祓禊礼では、若い男女は自由に意中の人に愛を打ち明けることができ、互いに贈り物をかわす。
『詩経』「溱洧」は言う。「溱水と洧水には雪解け水が滔々と流れている。士(男)と女、蕳(蘭草)を持つ」「士(男)と女は仲睦まじく、シャクヤクを贈りあう」。まさにその情景の描写である。
この「蕳(かん)」は不吉なものを祓除する蘭草のことであり、シャクヤクの花は恋人同士が贈りあう愛のしるしである。
「蘭に国香あり」という言葉のもとは鄭国の伝説である。李季が蘭湯で浴せられたという笑い話は韓国の韓非の口から出たものである。それは鄭国と関係があったということである(鄭国は韓によって滅ぼされたが、韓は鄭国を滅ぼしたあと、鄭に都を移した)。
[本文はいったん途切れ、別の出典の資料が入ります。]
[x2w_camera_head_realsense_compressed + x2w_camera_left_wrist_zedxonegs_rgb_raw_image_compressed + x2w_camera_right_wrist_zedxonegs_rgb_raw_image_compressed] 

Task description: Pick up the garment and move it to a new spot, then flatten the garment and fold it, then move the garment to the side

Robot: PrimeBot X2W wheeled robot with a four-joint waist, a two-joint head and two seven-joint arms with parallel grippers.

ふたたび『鄭風』「溱洧」の詩と関連づけると、鄭人の蘭草に対する特殊な感情が理解できるだろう。鄭国の祓禊のために国を挙げて赴く盛況ぶりから、蘭草に対する信仰が発達してきたのはあきらかである。
春秋時代、ほかの地区にも河浜の祓禊の習俗があった。『論語』「先進」に曽点[孔門七十二賢の一人]が自ら祓禊の場に出向いたと述べている。
「暮春の頃、春の衣を着て、私とおとな五六人、子供六七人とで沂水(ぎすい)に水浴びに行ったところ、雨乞いの祭祀の台で風が吹いてきたので、歌いながら家に帰った」。暮春の三月は北方では水遊びをする季節ではないが、曽点は沂水で水浴びをするために三月に川辺に行き、邪祟を祓除した。魯国でも祓禊が流行していたことがうかがえる。
『周礼』「女巫」に「歳時祓除」とある。鄭玄によると、漢代の「三月上巳(三月三日)に水辺に行って沐浴や洗濯を行う」に相当するという。『礼記』「月令」に言う、季春三月「天子舟に乗り始める」。後漢学者蔡邕(さいよう)は「舟に乗り始める」とは「名川(大きな川の流れ)で禊(みそぎ)をすること」だと認識している。
これらのどれも周王室を含む各国で、暮春時に水辺で祓禊を行なったことが証明される。
清代の一部の経学家は水辺の祓禊は鄭国の淫俗だと断じているが、この説は信じるに及ばない。